◆ Aim of the task ◆
Please transcribe the data that follows without the pictures, keeping every word the same.

◆ Input data ◆
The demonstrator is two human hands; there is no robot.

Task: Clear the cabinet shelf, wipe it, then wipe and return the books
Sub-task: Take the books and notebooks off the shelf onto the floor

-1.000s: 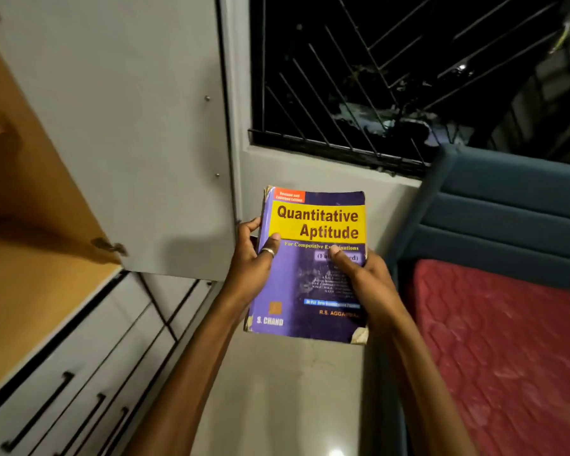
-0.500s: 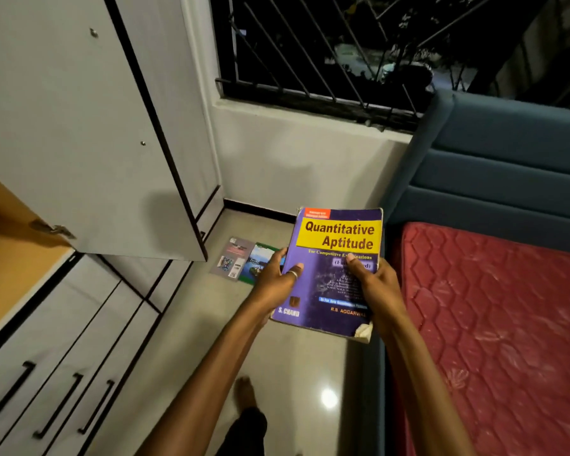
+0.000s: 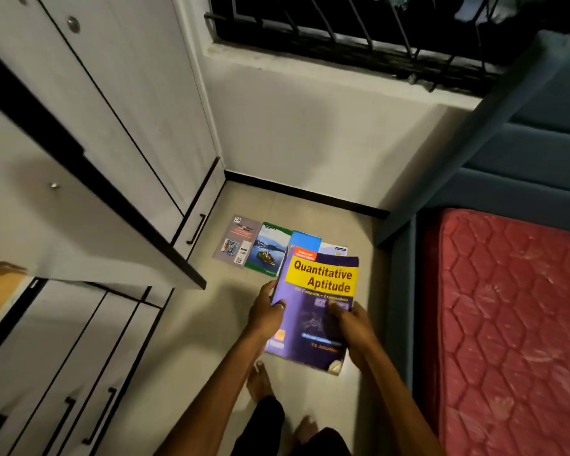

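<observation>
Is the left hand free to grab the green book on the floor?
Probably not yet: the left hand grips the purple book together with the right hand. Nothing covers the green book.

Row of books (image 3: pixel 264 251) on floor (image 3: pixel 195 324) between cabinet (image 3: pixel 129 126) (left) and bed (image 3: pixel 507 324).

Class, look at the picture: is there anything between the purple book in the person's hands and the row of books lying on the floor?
Nothing visible. The left hand and right hand hold the purple book over bare floor, just short of the row of books.
</observation>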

◆ Task solution ◆
The demonstrator is two human hands; there is no robot.

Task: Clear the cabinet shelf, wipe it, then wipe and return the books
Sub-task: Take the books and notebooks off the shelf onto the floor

-1.000s: 
-0.500s: 
+0.000s: 

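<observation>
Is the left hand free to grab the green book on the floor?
Probably not yet: the left hand grips the purple book together with the right hand. Nothing covers the green book.

Row of books (image 3: pixel 264 251) on floor (image 3: pixel 195 324) between cabinet (image 3: pixel 129 126) (left) and bed (image 3: pixel 507 324).

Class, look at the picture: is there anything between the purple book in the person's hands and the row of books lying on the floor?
Nothing visible. The left hand and right hand hold the purple book over bare floor, just short of the row of books.
</observation>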

That brings the answer to completion.